Osvaldo Dragún, la huella inquieta abunda -sin abrumar, con amable fluidez- en fotos, documentos, entrevistas, recuerdos. Defiende la memoria de la escena latinoamericana desde uno de sus esenciales protagonistas.

En la zona de los talleres internacionales que organizara el protagonista en La Habana y otras plazas del mundo, se menciona la decisiva labor de la teatróloga  cubana Ileana Diéguez. Recuerdo a  Ileana desde que llegó -unos dos cursos más joven que los de mi grupo- al Instituto Superior de Arte. Nunca se conformó con vencer el programa escolar; estaba en su espíritu el estudiar profundo, emprender, transformar.

Santillán y Adys González de la Rosa terminan su libro ofreciendo dos obras muy poco conocidas del tan estrenado, comentado, citado Osvaldo Dragún. Me parece sabia decisión y completa el sentido de proceso escénico, ensayo por enriquecer, temporada distinta a encarar que inunda estas páginas.

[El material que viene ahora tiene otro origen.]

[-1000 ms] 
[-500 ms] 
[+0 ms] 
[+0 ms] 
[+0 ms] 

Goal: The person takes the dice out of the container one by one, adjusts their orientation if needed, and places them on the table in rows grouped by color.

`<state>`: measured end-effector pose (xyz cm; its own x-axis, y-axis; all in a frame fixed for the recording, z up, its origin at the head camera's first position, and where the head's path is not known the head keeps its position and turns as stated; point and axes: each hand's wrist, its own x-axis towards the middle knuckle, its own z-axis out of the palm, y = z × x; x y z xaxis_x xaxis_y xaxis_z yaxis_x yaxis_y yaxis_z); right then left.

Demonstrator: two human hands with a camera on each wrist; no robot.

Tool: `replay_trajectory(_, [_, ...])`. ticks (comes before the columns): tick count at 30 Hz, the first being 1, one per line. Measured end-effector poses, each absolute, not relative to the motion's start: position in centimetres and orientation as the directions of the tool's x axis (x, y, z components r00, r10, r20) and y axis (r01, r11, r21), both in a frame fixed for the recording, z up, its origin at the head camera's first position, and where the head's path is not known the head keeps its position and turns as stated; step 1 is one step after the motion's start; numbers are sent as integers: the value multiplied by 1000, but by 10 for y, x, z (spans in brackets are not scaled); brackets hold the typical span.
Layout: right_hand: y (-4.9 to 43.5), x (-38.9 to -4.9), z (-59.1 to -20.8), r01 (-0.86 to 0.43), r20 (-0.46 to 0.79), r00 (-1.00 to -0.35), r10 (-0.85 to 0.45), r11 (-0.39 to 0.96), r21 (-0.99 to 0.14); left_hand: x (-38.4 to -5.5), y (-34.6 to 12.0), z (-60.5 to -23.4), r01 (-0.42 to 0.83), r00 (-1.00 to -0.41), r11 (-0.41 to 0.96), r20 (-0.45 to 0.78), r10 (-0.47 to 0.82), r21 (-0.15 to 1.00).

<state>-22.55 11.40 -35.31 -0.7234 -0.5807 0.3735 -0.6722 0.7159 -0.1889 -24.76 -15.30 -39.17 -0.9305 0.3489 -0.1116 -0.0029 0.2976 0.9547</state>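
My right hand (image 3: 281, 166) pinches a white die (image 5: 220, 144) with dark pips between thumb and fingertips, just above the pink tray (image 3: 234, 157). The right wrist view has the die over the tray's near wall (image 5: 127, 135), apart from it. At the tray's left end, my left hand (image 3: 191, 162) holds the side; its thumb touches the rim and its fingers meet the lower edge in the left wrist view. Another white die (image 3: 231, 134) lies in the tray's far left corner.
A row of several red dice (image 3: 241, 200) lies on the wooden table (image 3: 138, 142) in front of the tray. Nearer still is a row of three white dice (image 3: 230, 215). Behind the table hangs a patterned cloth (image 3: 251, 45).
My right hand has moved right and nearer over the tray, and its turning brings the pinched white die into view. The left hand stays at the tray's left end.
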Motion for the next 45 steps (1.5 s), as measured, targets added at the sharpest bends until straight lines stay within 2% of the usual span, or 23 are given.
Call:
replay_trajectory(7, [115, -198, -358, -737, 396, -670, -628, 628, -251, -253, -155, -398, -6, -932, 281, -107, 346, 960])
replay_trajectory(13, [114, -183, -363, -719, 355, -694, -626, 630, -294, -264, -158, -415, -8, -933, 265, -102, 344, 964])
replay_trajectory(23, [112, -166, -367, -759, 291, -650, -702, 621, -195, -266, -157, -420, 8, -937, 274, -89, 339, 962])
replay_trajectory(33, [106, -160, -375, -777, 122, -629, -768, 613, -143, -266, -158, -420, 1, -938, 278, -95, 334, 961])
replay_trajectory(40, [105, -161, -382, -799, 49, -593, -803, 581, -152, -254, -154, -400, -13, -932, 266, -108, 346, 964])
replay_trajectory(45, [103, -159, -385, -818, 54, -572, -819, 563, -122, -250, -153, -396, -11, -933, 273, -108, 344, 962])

Yo prefiero darle la voz al dramaturgo en una de las precisas pero nada rebuscadas definiciones de su trabajo que anidan en Osvaldo Dragún, la huella inquieta.
Escuchemos a Dragún contestar una pregunta de la también formidable teatrista o teatrera (término que los dos preferirían) de Puerto Rico Rosa Luisa Márquez. Ella le pregunta por la diferencia del hombre de teatro de nuestro continente y el del resto del mundo:
“Pues yo veo una gran diferencia, en el sentido de que el teatrista latinoamericano es un militante cultural y eso lo tiene claro. Es un teatrista que debe fabricar su producto y debe fabricar su público y su lugar de acción”.